To market RAD, HUD has argued that RAD provides $19 of leverage to every $1 of public housing funds. However, a 2018 review by the National Affordable Housing Management Association (“NAHMA“) revealed that when RAD funding was recalculated to remove Government funding, the leverage ratio falls to $1.23 in private financial funding to every $1 in public housing funds.

In light of the addition of only pennies on the dollar in real margin and as a result of the eviction risks to public housing residents, the above-named City Council candidates and the activist-preservation group Fight For NYCHA are arguing that preserving the status quo until the next mayor has been elected and the next session of the New York City Council has been sworn in (once the pandemic is over) would provide conditions that would lead to more transparency and tenant participation in determining the future of NYCHA public housing.

About Fight For NYCHA

Fight For NYCHA is a collective fighting so NYCHA tenants can self-determine the future of public houisng in New York City.
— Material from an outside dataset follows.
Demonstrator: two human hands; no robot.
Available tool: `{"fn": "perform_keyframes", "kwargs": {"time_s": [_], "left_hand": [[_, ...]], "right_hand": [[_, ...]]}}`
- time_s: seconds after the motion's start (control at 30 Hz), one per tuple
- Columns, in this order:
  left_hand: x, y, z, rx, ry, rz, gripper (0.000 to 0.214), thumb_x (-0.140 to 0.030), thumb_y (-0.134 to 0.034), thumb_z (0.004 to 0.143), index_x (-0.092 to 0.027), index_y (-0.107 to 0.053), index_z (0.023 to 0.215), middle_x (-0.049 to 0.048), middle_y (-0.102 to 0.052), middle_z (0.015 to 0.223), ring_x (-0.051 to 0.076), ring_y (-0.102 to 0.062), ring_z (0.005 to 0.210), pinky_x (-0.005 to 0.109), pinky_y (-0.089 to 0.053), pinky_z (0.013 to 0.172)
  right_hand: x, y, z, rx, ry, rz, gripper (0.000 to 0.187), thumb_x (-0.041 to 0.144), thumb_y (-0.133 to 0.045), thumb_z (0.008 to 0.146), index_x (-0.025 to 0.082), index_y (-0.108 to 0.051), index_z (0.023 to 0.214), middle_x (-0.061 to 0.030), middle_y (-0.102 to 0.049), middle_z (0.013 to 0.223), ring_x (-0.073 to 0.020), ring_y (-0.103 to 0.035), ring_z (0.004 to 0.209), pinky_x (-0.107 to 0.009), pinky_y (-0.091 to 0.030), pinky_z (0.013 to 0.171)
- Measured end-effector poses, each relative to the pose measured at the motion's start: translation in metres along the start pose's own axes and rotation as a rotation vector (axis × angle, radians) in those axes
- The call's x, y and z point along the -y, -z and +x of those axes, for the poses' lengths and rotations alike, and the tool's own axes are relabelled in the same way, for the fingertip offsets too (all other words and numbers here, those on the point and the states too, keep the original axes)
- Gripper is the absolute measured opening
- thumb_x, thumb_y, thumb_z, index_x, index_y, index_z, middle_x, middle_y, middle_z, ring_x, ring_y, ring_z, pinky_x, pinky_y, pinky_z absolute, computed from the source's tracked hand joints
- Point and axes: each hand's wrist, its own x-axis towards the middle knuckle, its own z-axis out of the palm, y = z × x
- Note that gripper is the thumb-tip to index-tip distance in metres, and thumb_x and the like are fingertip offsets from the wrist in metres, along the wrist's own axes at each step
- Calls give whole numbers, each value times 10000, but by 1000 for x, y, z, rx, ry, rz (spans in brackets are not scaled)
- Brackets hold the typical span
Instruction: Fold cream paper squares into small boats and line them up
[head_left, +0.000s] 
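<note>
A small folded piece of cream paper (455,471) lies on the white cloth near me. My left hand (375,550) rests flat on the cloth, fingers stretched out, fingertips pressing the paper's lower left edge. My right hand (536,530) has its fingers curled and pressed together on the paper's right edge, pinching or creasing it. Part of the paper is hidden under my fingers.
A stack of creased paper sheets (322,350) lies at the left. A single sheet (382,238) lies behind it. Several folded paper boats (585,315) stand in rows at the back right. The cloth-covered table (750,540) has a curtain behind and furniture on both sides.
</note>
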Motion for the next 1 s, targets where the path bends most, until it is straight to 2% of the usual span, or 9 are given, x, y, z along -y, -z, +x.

We oppose Mayor Bill de Blasio’s plan to put one-third of NYCHA into the hands of private landlords. We believe the money exists to save NYCHA. We just have to change our priorities. Learn more about our People’s Budget plan to fully-fund NYCHA : https://fightfornycha.org/peoples-budget/.

Fight For NYCHA is not a political action committee. As a result, it does not endorse candidates, and it makes no financial contributions to campaign committees.